What do the lines say from the start of the entries through the one containing "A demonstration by"? Repeat them exactly.

(Material supplied begins)

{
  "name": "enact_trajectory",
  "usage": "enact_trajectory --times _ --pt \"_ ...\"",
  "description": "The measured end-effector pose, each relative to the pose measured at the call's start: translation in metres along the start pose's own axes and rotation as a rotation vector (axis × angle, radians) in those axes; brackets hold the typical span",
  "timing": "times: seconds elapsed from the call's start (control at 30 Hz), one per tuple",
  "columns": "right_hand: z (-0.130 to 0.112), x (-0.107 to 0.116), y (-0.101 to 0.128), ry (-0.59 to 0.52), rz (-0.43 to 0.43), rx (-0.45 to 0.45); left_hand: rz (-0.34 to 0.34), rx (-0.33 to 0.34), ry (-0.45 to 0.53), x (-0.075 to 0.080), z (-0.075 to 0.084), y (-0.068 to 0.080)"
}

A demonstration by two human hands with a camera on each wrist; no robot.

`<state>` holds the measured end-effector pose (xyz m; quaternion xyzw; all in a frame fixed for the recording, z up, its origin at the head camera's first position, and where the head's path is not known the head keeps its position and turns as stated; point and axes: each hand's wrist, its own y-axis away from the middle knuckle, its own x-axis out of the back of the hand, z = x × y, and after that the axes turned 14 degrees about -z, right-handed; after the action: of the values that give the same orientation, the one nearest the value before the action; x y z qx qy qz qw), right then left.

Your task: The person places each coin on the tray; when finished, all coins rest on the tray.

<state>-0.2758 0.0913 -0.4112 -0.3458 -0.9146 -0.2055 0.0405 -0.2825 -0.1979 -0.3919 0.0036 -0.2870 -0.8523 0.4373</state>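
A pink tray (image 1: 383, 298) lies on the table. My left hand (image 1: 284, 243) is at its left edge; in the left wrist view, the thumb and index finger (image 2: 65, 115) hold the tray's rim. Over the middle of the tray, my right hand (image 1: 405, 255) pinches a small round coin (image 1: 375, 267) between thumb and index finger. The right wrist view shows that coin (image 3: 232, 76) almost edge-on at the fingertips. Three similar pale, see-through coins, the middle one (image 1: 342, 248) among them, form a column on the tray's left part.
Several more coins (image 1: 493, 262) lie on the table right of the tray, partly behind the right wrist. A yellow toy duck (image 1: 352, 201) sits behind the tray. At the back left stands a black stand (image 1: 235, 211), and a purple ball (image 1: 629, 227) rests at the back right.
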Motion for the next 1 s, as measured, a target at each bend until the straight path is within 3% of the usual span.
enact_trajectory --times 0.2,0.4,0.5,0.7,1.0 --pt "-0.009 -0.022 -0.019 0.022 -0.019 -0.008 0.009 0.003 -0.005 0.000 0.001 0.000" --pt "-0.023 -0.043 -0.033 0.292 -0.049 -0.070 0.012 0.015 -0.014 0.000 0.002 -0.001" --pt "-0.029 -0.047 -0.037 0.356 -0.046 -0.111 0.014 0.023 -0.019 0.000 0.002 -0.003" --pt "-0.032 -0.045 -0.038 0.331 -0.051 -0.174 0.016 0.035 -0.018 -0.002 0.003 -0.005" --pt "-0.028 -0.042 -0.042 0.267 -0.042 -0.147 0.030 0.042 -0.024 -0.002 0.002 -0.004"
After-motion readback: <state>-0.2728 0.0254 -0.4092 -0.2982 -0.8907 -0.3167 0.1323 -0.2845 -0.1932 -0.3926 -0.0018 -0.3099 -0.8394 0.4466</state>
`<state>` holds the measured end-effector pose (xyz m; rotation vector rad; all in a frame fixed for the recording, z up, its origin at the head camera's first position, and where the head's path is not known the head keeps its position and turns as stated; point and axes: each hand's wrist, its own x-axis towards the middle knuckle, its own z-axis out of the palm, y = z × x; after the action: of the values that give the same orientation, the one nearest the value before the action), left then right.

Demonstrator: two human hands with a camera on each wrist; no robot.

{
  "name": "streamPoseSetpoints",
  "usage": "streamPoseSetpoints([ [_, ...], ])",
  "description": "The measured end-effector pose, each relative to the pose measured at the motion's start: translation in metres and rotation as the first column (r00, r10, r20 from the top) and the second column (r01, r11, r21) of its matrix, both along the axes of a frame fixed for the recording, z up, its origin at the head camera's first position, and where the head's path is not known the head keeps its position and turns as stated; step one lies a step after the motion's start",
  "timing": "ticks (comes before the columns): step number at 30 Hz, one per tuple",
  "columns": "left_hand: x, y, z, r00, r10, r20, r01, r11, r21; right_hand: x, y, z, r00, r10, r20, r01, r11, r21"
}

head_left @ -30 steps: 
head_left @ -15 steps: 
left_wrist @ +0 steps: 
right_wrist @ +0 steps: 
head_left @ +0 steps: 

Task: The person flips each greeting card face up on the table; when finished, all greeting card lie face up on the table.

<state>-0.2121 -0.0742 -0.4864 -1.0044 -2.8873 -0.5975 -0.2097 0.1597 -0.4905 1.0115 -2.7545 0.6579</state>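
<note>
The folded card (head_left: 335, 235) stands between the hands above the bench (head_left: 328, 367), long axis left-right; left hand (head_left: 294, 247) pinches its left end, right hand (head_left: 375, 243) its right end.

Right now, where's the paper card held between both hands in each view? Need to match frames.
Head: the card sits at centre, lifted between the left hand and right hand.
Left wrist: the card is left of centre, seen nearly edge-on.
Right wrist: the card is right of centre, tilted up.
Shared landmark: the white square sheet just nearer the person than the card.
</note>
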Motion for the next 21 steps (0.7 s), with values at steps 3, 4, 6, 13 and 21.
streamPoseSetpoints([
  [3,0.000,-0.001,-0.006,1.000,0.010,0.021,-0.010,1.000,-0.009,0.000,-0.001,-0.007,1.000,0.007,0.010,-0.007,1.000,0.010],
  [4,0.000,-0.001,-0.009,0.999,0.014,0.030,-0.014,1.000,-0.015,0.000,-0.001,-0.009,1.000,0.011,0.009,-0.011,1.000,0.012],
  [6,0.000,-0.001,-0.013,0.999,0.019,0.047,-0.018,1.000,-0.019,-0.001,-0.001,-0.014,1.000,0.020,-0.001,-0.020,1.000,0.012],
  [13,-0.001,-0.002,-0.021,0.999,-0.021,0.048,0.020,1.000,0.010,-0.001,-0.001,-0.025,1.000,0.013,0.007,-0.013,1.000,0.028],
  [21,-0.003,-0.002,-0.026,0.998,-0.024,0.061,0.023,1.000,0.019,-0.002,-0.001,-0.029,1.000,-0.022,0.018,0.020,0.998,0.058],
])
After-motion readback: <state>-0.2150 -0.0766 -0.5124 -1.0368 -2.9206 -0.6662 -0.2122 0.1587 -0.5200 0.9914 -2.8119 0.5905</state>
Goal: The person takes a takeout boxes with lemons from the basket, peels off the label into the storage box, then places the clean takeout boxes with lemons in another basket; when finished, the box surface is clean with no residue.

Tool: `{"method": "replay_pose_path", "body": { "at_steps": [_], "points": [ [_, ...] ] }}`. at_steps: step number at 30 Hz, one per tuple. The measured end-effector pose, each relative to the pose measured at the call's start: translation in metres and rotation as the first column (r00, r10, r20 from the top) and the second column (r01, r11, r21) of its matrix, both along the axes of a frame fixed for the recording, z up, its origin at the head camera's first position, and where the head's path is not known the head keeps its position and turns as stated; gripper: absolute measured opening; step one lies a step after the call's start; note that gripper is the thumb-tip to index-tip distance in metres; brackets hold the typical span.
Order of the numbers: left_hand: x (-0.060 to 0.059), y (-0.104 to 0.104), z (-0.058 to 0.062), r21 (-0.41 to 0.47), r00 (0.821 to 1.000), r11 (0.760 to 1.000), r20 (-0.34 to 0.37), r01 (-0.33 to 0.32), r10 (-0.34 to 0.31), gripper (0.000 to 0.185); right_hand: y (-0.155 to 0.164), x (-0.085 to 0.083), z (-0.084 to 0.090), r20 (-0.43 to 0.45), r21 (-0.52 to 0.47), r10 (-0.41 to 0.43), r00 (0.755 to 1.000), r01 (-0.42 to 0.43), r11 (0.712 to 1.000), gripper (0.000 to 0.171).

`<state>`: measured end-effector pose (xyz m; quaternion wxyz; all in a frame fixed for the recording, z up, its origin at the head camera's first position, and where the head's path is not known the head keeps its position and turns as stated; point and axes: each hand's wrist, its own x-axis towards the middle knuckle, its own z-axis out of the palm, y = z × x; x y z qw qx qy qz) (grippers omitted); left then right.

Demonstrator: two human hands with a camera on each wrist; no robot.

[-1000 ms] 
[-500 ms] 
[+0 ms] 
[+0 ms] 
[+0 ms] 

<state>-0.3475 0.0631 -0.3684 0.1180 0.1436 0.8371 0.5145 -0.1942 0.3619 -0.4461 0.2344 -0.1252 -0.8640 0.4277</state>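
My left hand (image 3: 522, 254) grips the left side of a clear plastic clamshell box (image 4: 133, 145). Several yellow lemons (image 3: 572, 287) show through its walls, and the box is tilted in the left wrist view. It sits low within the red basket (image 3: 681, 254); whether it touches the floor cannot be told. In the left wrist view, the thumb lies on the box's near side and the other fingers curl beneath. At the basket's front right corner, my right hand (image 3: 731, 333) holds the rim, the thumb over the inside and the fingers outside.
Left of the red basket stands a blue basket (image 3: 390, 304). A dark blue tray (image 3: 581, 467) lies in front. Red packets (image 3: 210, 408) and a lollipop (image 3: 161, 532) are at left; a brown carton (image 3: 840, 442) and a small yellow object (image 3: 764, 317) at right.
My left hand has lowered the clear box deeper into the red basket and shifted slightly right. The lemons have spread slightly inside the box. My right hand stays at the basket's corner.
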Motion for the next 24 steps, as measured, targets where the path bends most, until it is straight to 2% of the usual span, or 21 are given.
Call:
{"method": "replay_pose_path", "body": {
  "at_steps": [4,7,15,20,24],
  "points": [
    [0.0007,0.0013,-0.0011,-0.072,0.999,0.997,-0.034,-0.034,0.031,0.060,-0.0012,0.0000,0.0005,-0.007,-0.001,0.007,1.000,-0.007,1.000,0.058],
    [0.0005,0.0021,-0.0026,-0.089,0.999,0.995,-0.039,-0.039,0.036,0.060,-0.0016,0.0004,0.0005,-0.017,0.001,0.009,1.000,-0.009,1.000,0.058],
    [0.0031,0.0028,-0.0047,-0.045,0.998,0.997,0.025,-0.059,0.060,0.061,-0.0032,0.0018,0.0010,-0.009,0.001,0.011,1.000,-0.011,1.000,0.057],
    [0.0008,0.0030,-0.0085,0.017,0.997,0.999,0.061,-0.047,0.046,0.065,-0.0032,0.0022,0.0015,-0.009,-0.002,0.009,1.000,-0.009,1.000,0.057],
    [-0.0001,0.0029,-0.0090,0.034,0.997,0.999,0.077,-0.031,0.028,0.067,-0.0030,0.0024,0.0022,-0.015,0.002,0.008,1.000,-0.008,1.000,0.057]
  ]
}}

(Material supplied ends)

Finished exercise
{
  "name": "enact_trajectory",
  "usage": "enact_trajectory --times _ --pt \"_ ...\"",
  "description": "The measured end-effector pose, each relative to the pose measured at the call's start: translation in metres along the start pose's own axes and rotation as a rotation vector (axis × angle, radians) in those axes; brackets hold the typical span",
  "timing": "times: seconds elapsed from the call's start (control at 30 Hz), one per tuple",
  "columns": "right_hand: z (-0.130 to 0.112), x (-0.107 to 0.116), y (-0.101 to 0.128), ry (-0.59 to 0.52), rz (-0.43 to 0.43), rx (-0.45 to 0.45); left_hand: rz (-0.34 to 0.34), rx (-0.33 to 0.34), ry (-0.45 to 0.53), x (-0.075 to 0.080), z (-0.075 to 0.084), y (-0.068 to 0.080)"
}

A demonstration by two human hands with a camera on each wrist; no robot.

This exercise has been fully answered.